Frederick William of Prussia at last threw off the mask, and, on the 7th of February 1813, he called out the reserve which had been formed by the skilful military policy of Scharnhorst, and ordered the Landwehr and the Landsturm to join the colours; on 27th February he signed the Treaty of Kalisch with Russia, promising alliance; on 16th March he declared war against France; and he joined the headquarters of his friend Alexander, and lived in his company until the termination of the war. Prussian enthusiasm grew to its height; the reserves fell in from every city and district, and the broken French army, which was now left under the command of Eugène de Beauharnais, retreated first behind the Oder and then behind the Elbe, leaving powerful garrisons in Dantzic, Stettin, and the chief Prussian fortresses.
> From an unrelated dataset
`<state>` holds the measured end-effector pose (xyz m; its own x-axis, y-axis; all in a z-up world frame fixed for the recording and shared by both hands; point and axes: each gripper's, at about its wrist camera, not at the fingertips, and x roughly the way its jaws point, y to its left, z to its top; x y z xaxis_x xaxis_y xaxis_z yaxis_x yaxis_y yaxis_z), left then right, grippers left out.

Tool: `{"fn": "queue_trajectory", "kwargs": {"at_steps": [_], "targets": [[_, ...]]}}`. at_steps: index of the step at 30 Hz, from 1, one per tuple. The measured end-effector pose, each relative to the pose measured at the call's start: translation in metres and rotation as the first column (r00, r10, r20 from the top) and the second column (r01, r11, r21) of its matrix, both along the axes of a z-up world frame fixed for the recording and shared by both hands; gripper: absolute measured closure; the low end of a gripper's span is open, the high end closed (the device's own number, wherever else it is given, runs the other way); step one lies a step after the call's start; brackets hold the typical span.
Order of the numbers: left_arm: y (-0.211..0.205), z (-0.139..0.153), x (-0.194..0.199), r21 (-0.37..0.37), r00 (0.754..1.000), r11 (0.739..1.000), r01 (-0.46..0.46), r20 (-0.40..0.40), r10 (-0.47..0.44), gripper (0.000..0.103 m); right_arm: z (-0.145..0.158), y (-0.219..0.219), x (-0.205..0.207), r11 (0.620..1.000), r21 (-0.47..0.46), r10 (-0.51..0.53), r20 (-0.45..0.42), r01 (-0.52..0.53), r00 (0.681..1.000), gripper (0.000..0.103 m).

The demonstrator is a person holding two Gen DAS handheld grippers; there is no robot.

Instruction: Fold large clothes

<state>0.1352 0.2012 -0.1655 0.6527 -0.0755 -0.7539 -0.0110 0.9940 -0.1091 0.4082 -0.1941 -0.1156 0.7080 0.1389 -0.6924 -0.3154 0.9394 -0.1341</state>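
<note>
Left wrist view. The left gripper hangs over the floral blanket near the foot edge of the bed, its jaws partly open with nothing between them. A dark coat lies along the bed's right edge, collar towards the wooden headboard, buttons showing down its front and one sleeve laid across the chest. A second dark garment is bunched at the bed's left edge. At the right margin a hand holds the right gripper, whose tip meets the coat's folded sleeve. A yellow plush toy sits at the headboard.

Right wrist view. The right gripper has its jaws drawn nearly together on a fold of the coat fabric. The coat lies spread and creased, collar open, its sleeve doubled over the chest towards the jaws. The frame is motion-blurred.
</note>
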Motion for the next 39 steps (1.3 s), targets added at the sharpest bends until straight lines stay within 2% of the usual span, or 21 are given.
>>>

The Russians of the army of the right pursued vigorously, and after driving the French from Berlin, the Russian generals, Chernishev and Tetterborn, took Hamburg. The resurrection of Prussia and the rapid retreat of the French caused Bernadotte to declare himself openly on the side of the allies, and he crossed the Baltic and entered Germany at the head of a Swedish army of 12,000 men. The King of Prussia’s declaration of war with France was received with enthusiasm. Two separate Prussian armies were formed, the first under Bülow to act with the Swedes, and the Russian army of the right, and to defend Berlin, the other under Blücher in Silesia to co-operate with the second invading army of the left from Russia. The command in chief of this latter army was, after the death of Kutuzov in May, conferred on Barclay de Tolly, while Wittgenstein commanded the Russian contingent.

First Campaign of 1813.
Armistice of Pleswitz. 3d June 1813.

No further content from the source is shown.